** Information supplied follows **
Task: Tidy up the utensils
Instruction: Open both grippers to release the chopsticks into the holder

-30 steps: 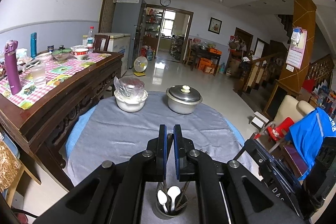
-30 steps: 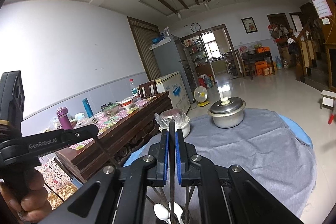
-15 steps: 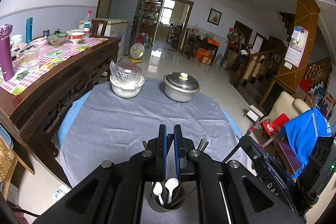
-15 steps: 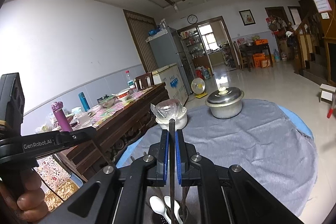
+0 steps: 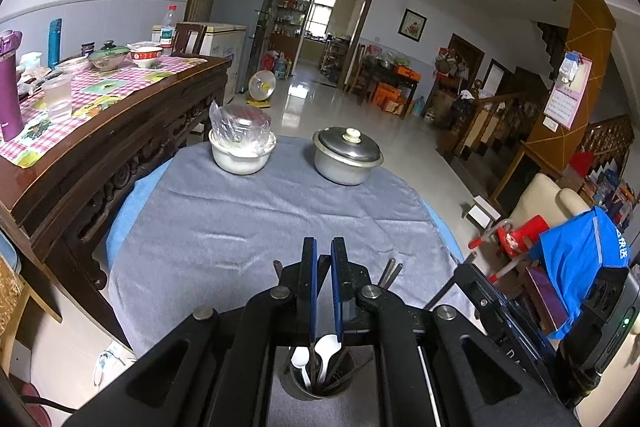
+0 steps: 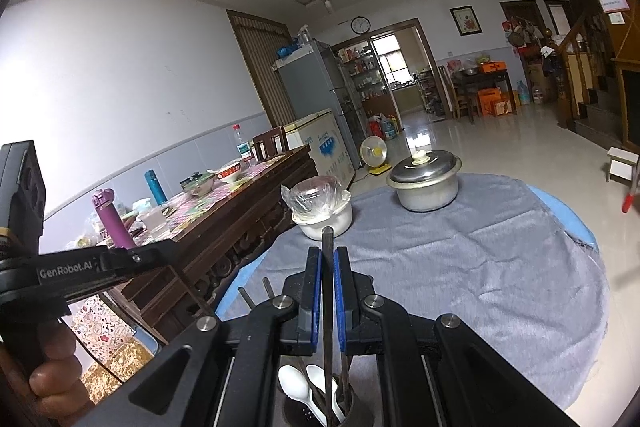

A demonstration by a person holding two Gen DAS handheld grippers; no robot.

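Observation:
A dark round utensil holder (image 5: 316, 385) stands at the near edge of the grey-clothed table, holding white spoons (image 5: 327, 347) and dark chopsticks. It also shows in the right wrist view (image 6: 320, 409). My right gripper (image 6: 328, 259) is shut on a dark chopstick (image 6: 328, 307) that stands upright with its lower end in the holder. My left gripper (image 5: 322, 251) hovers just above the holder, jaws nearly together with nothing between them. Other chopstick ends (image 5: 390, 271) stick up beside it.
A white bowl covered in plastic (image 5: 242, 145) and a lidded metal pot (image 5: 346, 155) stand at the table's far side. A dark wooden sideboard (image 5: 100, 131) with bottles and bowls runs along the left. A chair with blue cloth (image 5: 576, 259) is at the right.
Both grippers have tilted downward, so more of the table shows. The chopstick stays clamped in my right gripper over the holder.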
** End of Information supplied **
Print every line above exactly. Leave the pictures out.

◆ **Output of the exercise**:
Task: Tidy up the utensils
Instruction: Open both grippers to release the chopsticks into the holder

-30 steps: 
-30 steps: 
-15 steps: 
-15 steps: 
+0 steps: 
+0 steps: 

A demonstration by a person holding two Gen DAS handheld grippers; no robot.

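Observation:
A dark round utensil holder (image 5: 316, 385) stands at the near edge of the grey-clothed table, holding white spoons (image 5: 327, 347) and dark chopsticks. It also shows in the right wrist view (image 6: 320, 409). My right gripper (image 6: 328, 259) is shut on a dark chopstick (image 6: 328, 307) that stands upright with its lower end in the holder. My left gripper (image 5: 322, 251) hovers just above the holder, jaws nearly together with nothing between them. Other chopstick ends (image 5: 390, 271) stick up beside it.
A white bowl covered in plastic (image 5: 242, 145) and a lidded metal pot (image 5: 346, 155) stand at the table's far side. A dark wooden sideboard (image 5: 100, 131) with bottles and bowls runs along the left. A chair with blue cloth (image 5: 576, 259) is at the right.
Both grippers have tilted downward, so more of the table shows. The chopstick stays clamped in my right gripper over the holder.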

Nothing else belongs in this output.